Presidential Address

THE OFFICIAL WEBSITE FOR THE EUROPEAN UNION explains its choice of the final movement of Beethoven's Ninth Symphony as the EU anthem in terms of universality:

For the final movement of this symphony, Beethoven set to music the “Ode to Joy” written in 1785 by Friedrich von Schiller. This poem expresses Schiller's idealistic vision of the human race becoming brothers—a vision Beethoven shared.… Without words, in the universal language of music, this anthem expresses the ideals of freedom, peace and solidarity for which Europe stands.

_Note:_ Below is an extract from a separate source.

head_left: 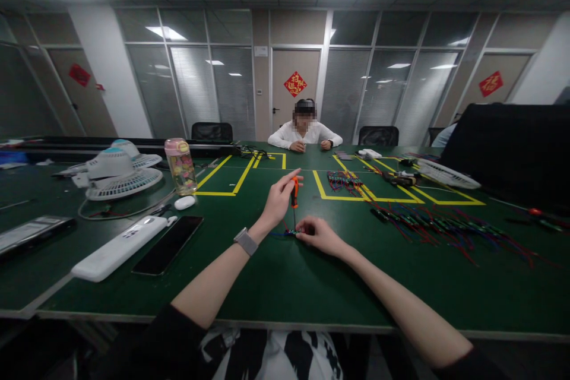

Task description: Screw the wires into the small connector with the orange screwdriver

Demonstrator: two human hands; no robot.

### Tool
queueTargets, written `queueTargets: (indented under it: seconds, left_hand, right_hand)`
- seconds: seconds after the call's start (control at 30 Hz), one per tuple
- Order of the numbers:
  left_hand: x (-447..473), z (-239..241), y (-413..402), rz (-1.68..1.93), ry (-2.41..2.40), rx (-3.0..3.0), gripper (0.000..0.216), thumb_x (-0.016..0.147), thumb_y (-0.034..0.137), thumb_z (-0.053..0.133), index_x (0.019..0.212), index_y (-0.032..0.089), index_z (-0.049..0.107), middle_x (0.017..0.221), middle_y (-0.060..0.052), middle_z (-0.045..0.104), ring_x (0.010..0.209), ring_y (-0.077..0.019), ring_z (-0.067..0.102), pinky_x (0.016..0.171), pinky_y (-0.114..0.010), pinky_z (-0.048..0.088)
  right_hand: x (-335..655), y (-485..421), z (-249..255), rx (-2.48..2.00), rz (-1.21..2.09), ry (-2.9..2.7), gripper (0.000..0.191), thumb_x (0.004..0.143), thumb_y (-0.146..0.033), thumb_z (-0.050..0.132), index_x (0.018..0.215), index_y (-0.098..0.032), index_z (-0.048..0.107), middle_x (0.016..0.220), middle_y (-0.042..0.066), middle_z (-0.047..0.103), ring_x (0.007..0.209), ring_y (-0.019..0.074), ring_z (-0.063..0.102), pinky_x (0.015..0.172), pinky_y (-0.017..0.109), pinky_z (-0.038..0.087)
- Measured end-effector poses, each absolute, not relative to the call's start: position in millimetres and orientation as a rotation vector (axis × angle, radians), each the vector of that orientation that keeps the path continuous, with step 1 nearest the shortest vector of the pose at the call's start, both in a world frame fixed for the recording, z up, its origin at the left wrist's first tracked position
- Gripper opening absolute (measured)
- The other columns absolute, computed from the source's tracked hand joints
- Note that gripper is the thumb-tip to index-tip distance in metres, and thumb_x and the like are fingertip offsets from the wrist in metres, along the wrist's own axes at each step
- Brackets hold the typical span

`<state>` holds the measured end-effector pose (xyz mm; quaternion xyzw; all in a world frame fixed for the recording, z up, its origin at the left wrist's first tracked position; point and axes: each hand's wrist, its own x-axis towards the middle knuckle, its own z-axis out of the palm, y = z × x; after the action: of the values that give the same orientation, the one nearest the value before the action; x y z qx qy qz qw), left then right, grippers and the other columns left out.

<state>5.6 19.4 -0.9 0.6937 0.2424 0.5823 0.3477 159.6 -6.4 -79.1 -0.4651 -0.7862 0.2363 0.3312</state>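
Observation:
My left hand [279,197] is closed around the orange and black handle of a screwdriver [294,195], held upright with its shaft pointing down. The tip meets a small circuit board [291,232] with thin red and blue wires, lying on the green table. My right hand [317,234] pinches the board's right edge with bent fingers, low against the tabletop. Farther right lie a bundle of similar wired boards [345,183] and a long row of more wired boards [445,225].
On the left are a white power strip [120,248], a black phone [169,246], a white mouse [184,202], a pink-lidded bottle [180,169] and white fan parts [118,172]. Yellow tape [342,197] marks the table. A person in a white shirt [285,134] sits opposite.

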Motion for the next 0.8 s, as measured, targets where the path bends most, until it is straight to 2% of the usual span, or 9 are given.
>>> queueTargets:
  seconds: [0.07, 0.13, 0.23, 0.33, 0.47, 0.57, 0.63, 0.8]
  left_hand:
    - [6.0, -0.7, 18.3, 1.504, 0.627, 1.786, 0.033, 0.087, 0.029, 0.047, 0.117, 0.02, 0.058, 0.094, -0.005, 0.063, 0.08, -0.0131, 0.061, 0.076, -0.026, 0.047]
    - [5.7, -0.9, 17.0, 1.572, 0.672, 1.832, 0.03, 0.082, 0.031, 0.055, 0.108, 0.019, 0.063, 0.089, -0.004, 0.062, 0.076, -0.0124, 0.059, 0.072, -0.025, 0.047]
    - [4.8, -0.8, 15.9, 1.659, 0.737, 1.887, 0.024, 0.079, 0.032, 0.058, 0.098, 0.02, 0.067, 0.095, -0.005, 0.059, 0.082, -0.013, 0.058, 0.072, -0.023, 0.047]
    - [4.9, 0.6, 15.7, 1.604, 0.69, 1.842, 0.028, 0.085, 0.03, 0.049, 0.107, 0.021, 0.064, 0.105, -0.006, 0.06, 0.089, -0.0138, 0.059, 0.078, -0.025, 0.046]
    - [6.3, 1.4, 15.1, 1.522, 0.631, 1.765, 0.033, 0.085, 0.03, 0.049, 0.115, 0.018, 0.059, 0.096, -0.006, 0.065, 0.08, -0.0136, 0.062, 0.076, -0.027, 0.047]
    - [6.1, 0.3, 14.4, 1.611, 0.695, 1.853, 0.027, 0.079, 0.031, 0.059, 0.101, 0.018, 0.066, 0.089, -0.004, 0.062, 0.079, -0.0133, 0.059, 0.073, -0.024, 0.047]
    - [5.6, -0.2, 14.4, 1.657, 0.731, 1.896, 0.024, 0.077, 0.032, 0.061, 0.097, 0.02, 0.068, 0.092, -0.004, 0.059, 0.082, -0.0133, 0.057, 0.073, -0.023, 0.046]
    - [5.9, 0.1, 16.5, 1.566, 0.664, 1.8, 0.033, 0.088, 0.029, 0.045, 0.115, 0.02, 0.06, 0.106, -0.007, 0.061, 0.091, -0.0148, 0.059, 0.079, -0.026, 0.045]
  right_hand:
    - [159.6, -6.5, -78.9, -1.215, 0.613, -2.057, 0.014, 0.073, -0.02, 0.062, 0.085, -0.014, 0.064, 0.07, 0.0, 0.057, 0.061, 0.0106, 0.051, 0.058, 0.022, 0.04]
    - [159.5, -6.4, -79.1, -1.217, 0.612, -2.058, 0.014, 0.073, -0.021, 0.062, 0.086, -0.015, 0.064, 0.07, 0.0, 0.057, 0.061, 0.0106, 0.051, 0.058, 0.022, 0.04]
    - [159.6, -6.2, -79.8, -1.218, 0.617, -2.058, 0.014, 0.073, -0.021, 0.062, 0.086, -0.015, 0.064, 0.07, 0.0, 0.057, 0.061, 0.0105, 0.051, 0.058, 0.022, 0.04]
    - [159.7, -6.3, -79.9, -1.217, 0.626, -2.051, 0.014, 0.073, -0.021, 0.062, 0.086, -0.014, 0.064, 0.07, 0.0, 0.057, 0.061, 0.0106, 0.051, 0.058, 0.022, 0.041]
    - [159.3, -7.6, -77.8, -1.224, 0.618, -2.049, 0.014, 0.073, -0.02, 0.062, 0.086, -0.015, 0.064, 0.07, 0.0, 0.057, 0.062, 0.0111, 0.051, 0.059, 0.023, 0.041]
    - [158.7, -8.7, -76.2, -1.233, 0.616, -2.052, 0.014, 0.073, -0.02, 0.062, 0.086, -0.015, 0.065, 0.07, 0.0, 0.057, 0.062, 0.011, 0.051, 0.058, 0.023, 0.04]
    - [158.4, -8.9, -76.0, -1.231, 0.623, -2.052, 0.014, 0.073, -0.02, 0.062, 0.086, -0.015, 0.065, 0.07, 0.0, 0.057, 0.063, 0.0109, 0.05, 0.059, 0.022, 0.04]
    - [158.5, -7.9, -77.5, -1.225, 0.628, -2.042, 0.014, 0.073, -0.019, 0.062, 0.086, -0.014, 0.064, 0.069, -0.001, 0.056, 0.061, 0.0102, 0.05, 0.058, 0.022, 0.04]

While this exegesis leans on the universality of a musical language, it also acknowledges the role of the lyrics to Schiller's ode in the choice of the anthem. The connection between brotherhood and freedom comes across as self-evident, enshrined as it is in the familiar slogan of the French Revolution, Liberté, Egalité, Fraternité. Like the ode and the French slogan, however, the EU web text manifests a series of paradoxes in the understanding of fraternity. Europe, it seems, in spite of its status as a politically discrete unit, here becomes the symbol of the universal. In fact, the web site calls the symphony the anthem “not only of the European Union but also of Europe in a wider sense.” In addition, the language of brotherhood is gendered in Schiller's German just as it is in the English description above.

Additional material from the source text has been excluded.